Quiso el destino que Mutis no terminara el bachillerato, se casara y tuviera hijos muy joven y emprendiera una vida de trabajo en esa Bogotá de los años 40, donde fue locutor o funcionario de empresas aéreas y petroleras que lo llevaban a todos los rincones del país. En esos cafés literarios de aquella lejana Bogotá se cruzó con figuras que marcaron su destino y protegieron su inicial trabajo poético de la tradicional retórica del modernismo rezagado reinante en la poesía colombiana. Un encuentro crucial para Mutis fue el que tuvo con el guatemalteco Luis Cardoza y Aragón, primer dadaísta latinoamericano, quien era embajador en Bogotá y sin duda le abrió otras ventanas necesarias al joven poeta.
Más de medio siglo pasaría Mutis en la Ciudad de México, donde trabajó en agencias de publicidad y más tarde en Columbia Pictures, en la que se jubiló cuando emprendía su tardía obra narrativa, ya esbozada en La mansión de Araucaíma y seguida con la serie novelística de Empresas y Tribulaciones de Maqroll El Gaviero, que lo catapultó hacia la obtención del Premio Cervantes.

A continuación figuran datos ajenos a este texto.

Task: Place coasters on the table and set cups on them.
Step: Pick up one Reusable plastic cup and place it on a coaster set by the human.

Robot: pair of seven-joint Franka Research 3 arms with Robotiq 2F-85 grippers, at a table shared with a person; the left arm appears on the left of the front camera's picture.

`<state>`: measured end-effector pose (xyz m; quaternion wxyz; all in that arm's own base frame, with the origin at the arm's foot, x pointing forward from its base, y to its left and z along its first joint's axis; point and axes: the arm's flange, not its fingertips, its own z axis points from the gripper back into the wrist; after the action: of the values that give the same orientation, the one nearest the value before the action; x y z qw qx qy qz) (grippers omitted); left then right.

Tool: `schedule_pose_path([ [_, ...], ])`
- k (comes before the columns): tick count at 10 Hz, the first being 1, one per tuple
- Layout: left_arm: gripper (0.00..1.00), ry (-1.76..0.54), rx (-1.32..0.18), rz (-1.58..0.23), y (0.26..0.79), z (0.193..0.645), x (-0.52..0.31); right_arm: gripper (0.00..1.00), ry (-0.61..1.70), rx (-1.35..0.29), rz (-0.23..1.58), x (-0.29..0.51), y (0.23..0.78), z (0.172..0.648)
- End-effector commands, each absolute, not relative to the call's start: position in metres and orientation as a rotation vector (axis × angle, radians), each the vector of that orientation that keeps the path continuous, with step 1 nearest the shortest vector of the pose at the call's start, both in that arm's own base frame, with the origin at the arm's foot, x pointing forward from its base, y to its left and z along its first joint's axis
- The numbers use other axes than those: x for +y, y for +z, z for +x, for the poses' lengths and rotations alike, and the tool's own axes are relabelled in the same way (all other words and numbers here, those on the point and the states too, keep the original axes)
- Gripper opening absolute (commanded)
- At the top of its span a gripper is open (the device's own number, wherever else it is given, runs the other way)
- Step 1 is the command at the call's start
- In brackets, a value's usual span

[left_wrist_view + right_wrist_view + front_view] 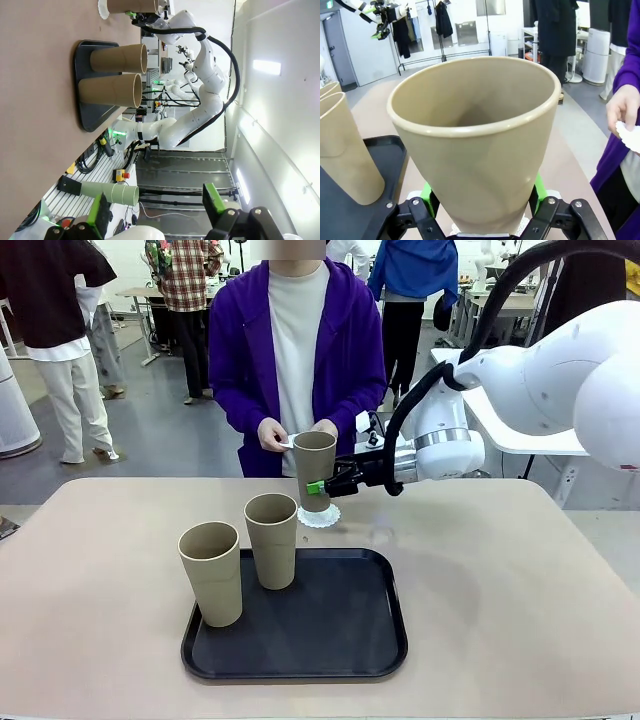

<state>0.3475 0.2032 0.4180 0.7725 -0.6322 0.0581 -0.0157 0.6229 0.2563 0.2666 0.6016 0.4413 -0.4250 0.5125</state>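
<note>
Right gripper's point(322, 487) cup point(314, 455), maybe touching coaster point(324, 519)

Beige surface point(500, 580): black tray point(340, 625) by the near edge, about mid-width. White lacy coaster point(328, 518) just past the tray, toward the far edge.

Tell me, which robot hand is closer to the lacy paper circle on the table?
Right. The right gripper holds a cup right at the coaster. The left gripper hangs open far away, past the black tray.
</note>
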Motion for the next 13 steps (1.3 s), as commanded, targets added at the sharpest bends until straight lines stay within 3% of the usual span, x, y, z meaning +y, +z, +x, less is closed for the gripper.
schedule_pose_path([
  [1,1.00,-0.034,0.113,-1.379,0.420,0.347,0.204,0.84,1.137,-1.006,1.028,0.260,0.265,0.634],
  [13,1.00,-0.034,0.113,-1.379,0.420,0.347,0.204,0.84,1.158,-0.970,1.038,0.248,0.257,0.628],
])
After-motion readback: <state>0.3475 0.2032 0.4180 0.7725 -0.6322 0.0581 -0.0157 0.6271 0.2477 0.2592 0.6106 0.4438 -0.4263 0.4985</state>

De esa obra narrativa cabe destacar la fuerte presencia de las mujeres, cómplices y pilares básicos de Maqroll el Gaviero en sus aventuras por cordilleras, ríos, mares y mundo. La primera de ellas Flor Estévez, dueña de la tienda La nieve del almirante, a la que siempre evoca con nostalgia y amor, y luego toda una serie de rebeldes y libres amigas o amantes locas o sabias como la Ilona de Ilona llega con la lluvia, la ciega Empera, propietaria del hotel de paso donde se hospeda El Gaviero en Un bel morir, la joven Amparomaría, que le hace sentir el amor desatado en el crepúsculo, y otras más, como las hermanas Vacaresco o Antonia. Con estas mujeres de carácter y otras muchas aventuras sexuales efímeras, el personaje de la saga hace el amor como si estuviera construyendo siempre un castillo de naipes. Con ellas enfrenta la enfermedad, el fracaso, la amistad y la muerte, que son asuntos esenciales de su vida en la neblina del tiempo.